すると、郭隗は昭王にこんなお話しをしたそうです。

昭王、こんな昔話しがあります。

昔、ある君主が千金を出して1日に千里走る名馬を買おうと思いましたが、3年経っても見つけ出すことができませんでした。すると宮中にいたある男が進み出て来て、それだったら私が買って来て見せましょう!って言ったものですから、君主はその男に全てを賭け、千金を渡して買い付けに行かせたそうです。

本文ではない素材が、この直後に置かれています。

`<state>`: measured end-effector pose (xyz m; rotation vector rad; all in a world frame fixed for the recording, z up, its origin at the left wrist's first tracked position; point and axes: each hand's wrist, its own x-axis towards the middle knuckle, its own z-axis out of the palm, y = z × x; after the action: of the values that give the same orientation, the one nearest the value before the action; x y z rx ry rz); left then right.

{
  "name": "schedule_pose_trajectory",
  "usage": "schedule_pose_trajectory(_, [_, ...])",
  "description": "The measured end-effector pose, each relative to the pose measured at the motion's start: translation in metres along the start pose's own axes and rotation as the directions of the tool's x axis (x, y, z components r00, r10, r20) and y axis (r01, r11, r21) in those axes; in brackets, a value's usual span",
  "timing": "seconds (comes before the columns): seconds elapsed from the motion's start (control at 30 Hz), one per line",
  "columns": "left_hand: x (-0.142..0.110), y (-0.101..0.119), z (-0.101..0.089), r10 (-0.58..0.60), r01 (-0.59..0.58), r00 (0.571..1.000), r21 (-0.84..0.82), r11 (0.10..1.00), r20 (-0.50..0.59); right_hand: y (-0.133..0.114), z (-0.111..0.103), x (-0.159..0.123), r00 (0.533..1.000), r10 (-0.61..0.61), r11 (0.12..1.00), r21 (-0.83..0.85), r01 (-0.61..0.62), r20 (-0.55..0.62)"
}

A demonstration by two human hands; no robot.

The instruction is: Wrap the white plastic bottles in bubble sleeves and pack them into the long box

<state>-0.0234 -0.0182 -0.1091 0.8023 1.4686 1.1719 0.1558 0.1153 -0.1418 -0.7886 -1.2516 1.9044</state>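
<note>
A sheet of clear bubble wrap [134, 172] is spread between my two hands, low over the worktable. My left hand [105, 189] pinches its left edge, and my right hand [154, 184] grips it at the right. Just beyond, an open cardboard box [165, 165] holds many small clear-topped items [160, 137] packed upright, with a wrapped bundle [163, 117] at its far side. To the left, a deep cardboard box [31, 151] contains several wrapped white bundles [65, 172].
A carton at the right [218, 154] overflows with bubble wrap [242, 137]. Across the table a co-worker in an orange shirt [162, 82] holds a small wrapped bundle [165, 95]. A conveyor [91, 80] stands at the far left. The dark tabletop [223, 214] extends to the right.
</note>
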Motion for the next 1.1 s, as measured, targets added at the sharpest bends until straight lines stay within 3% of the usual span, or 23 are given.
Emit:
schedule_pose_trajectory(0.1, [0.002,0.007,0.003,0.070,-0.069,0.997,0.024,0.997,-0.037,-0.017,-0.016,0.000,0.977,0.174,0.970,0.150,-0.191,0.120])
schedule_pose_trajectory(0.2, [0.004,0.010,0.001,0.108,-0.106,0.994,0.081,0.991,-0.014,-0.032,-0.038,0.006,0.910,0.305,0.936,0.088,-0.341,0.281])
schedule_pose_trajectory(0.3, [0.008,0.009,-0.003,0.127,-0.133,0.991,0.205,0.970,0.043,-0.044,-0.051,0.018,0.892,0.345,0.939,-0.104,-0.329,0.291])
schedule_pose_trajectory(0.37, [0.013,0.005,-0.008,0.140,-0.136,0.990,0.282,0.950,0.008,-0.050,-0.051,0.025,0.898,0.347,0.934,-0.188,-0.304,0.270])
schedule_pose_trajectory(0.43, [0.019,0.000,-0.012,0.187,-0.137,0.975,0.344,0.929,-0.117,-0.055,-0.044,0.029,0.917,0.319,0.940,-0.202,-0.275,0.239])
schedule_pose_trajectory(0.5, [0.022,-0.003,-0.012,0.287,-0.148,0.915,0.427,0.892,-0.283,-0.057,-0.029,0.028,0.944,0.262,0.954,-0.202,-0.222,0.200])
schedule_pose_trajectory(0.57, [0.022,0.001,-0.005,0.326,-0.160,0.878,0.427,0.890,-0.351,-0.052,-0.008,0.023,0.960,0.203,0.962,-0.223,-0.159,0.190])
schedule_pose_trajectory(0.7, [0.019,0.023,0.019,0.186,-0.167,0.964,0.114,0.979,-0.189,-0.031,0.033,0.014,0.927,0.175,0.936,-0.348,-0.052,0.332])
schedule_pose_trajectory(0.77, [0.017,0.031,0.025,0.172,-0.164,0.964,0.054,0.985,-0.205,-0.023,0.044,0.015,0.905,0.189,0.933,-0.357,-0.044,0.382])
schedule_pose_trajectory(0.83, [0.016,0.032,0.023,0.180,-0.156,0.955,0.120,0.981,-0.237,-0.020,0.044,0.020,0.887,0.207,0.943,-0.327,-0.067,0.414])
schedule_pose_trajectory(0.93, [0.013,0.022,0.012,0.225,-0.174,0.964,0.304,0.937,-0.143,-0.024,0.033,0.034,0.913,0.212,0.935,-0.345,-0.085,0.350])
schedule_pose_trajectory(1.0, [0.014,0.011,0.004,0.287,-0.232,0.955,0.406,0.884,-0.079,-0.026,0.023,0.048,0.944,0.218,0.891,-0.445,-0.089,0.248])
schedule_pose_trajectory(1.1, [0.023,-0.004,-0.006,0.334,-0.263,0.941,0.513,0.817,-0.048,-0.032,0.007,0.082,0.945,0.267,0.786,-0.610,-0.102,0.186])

その男はとうとう千里の馬を見つけることができたのですが、残念ながらその馬は一足違いで死んでしまっていたそうです。しかし、その男は何を思ったかその死んだ馬の骨を五百金も出して買って戻ってきたのだそうです。当然、君主は大怒り!なんで死んだ馬の何の価値もない骨なんかに、そんな大金を払って持ち帰ってきたんだコノヤロー!と、怒ったそうです。

しかし、その男はこう言ったそうです。

‥少々お待ちを。死んだ馬の骨でさえ五百金もの大金で買い取ったのですから、生きた馬であればもっと高く買ってもらえると考え、その噂は瞬く間に広がり続々と素晴らしい馬たちが君主のもとに集まるでしょう。

すると一年も経たないうちに、千里の馬をたずさえた者が3人も来たそうです。

そして郭隗はこう言い続けました。

今、昭王が賢者を集めたいとお思いならば、まずこの郭隗を重く用いることです。あの隗でさえあんなにも厚遇されているのならばと、私よりも優れた人物がどんどん王のもとに集まることでしょう、と。

昭王はその話しを聞き、すぐに隗のために立派な宮殿を建て、礼遇(れいぐう→礼を尽くしお・も・て・な・しすること)したそうです。すると、その噂は国内のみならず各国に伝わり、趙(ちょう)国の名将である楽毅(がくき)や劇辛(げきしん→後の燕国将軍)、陰陽学者など優れた人物が集まり、ついに昭王は斉の国を破る事ができたのだそうです。

先ず隗より始めよ。この言葉に込められている意味、中々おもしろいですね。

「身近な私から始めなさい」という意味だったのが、どうして「言い出しっぺ」から始めなさいに変化していったかはまた次の機会に説明するという事で(いつになるかは不明)。さぁ、今年最後の月となる12月に突入しました。締めくくりの月として共に気合い入れて頑張って行きましょうね。今週もハリキッテ行くぞう~!(^^)!